La nostra politica
è rimasta al 1994

Ieri sera su Sky è partita la serie tv “1994”, ultima della trilogia che vuole ricostruire con esiti più o meno felici, gli anni del grande cambiamento che travolse soprattutto attraverso la via giudiziaria quasi tutti i partiti della Prima Repubblica. Da allora e sono passati 25 anni non sembra cambiato granché, soprattutto nel rapporto tra la politica e gli italiani. Al di là delle riletture di quell’epoca, dei ripensamenti propri anche dei protagonisti della dirompente azione di procure e tribunali di fronte all’esito ben poco edificante della loro opera soprattutto sul fronte della qualità del nuovo ceto politico sorto per poi, in parte, dissolversi sulle ceneri di avvisi di garanzia e sentenze di condanna, sono rimaste nell’opinione pubblica la stessa incertezza e la medesima ricerca spasmodica del “nuovo” che all’epoca contribuì non poco alla strabiliante vittoria di Silvio Berlusconi sulla “formidabile macchina da guerra” che Achille Occhetto pensava di aver allestito in vista di uno storico assalto al palazzo dei post comunisti riuscito invece qualche anno più tardi a uno dei più accaniti avversari interni dell’allora segretario del Pds, Massimo D’Alema. Chi, oltre a Berlusconi, da Prodi a Renzi, a Salvini, a Grillo è riuscito a conquistare una leadership politica, lo deve proprio a quello “spirito del 1994” che è rimasto intatto tra i cittadini e elettori. Certo, a cambiare tutto è stato il crollo del Muro di Berlino e la fine del mondo diviso in due blocchi. Da lì è stata scongelata la politica italiana e sono stati tolti i freni all’azione dei giudici.

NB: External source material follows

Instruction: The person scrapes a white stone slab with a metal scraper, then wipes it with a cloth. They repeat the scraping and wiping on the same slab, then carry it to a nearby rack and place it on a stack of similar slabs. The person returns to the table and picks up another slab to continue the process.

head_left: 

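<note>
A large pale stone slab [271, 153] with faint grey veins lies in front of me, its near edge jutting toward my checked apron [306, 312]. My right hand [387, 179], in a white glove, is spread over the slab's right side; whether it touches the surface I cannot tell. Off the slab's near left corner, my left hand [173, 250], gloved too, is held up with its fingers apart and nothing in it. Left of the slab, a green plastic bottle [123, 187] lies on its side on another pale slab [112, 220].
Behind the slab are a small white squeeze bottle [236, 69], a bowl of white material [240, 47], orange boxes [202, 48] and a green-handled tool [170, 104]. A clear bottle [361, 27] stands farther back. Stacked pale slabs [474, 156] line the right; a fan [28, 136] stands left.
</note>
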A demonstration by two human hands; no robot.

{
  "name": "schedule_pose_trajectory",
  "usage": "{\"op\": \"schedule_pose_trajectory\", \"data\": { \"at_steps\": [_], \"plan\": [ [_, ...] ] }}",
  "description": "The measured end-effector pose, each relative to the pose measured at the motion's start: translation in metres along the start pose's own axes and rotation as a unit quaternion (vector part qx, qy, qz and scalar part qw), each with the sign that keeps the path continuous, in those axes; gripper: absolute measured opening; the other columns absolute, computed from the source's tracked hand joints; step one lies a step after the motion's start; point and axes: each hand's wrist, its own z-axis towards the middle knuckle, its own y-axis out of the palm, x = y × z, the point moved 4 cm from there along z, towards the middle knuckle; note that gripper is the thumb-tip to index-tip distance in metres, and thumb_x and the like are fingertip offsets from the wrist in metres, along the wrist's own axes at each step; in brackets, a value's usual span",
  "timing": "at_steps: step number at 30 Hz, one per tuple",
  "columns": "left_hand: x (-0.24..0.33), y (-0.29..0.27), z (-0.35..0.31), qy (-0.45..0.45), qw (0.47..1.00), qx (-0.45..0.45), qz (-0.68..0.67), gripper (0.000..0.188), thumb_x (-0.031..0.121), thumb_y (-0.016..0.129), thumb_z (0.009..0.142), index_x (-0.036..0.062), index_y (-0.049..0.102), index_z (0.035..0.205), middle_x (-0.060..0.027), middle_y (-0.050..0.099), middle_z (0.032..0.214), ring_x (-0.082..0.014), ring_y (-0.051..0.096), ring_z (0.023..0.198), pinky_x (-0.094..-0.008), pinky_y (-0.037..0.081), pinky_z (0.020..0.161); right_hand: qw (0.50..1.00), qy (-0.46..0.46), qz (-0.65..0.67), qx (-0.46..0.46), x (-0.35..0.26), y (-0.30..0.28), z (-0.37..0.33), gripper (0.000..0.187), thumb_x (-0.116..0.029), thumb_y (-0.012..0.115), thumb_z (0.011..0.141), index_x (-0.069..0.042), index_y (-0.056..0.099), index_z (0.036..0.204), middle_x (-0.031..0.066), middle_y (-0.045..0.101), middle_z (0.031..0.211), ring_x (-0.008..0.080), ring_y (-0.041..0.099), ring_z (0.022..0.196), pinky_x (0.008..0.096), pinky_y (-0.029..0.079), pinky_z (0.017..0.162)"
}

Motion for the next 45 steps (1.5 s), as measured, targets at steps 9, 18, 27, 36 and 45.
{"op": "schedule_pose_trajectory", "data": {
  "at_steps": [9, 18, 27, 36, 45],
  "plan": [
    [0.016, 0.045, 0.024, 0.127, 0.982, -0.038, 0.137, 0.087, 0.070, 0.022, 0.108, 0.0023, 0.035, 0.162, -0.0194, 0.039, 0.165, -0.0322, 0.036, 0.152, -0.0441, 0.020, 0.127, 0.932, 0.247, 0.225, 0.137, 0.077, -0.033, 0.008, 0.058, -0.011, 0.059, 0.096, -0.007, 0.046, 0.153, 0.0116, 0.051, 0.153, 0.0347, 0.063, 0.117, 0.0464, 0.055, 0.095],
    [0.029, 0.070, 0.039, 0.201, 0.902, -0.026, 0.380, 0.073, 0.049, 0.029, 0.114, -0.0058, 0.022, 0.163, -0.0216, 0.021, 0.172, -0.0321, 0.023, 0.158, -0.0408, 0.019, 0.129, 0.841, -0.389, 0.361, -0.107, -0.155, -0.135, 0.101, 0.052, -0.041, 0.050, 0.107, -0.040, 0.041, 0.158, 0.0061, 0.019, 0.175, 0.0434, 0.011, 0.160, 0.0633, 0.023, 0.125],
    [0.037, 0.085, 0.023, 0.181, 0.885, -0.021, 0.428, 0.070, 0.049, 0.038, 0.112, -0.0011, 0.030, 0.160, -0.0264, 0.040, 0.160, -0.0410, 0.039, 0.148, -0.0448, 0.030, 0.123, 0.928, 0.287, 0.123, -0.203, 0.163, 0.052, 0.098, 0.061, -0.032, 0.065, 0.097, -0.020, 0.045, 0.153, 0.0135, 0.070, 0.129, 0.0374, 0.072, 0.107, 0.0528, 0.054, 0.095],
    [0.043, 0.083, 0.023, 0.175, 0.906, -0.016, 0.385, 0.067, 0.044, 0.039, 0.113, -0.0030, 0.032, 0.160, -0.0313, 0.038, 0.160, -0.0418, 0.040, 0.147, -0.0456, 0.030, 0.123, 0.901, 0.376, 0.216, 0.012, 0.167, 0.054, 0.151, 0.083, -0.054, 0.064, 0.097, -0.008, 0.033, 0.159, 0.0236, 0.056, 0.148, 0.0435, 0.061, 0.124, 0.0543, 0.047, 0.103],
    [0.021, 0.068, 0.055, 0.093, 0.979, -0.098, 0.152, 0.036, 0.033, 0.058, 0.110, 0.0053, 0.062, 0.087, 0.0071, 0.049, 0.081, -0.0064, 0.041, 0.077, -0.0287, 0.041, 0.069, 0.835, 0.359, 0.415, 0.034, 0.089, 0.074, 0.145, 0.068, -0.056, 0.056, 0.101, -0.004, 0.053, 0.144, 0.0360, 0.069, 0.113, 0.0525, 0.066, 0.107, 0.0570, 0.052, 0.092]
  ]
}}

Ma dopo il terremoto non vi sono state le classiche scosse di assestamento che, in geologia, riportano un assetto stabile, bensì tutta una serie di altri eventi tellurici. Uno riguarda proprio la prematura fine della prima esperienza di governo del Cavaliere dovuta al tradimento dell’alleato leghista Bossi più che dall’avviso di garanzia emesso contro di lui dalla procura di Milano. È stato il primo ribaltone maturato dentro i giochi di palazzo con il presidente del Consiglio uscente, alla guida del partito di maggioranza relativa e reduce da un successo elettorale alle europee, che invocava le elezioni. Vi ricorda nulla? Certo Matteo Salvini non era il presidente del Consiglio e non è stato tradito se non, stando ai pissi pissi da Zingaretti e Renzi che gli avrebbero garantito il sostegno alla mozione di sfiducia contro Giuseppe Conte. Ma per il resto è la storia che si ripete. Anche il successo di Prodi e dell’Ulivo, la nascita del Pd, l’ascesa di Renzi, Grillo e dello stesso Salvini stanno tutti in quel clima maturato nel 1994 con l’attesa messianica di qualcuno che possa davvero mettere a posto le cose nel Paese, salvo poi abbandonarlo una volta preso atto che le aspettative sono andate deluse. Una società e un paese che faticano a ritrovare una stabilità politica, in barba a tutte le leggi elettorali che si sono susseguite in questo quarto di secolo. Ma anche una comunicazione che, pur con il trasloco dalla televisione ai social, entrambe piazze virtuali che dal 1994, con il discorso della discesa in campo di Silvio Berlusconi, hanno mandato in pensione quelle reali, è ancora la stessa.

Ciò che è rimasto di quell’epoca è anche il malcostume dei cambi di “casacca” dei parlamentari pronti a migrare in un partito diverso da quello in cui si sono candidati alle elezioni per mera convenienza personale. E neppure è mutato più tanto, lo dimostrano i tanti procedimenti giudiziari che coinvolgono uomini politici, il fenomeno della corruzione, così come un certo condizionamento della politica da parte della magistratura, cominciato proprio in quell’anno con la famosa intervista al Corriere di Francesco Saverio Borrelli, capo del pool di Manipulite che invitava a non candidarsi coloro i quali avevano scheletri nell’armadio. Un 1994 lunghissimo: 25 anni. E che chissà quando finirà.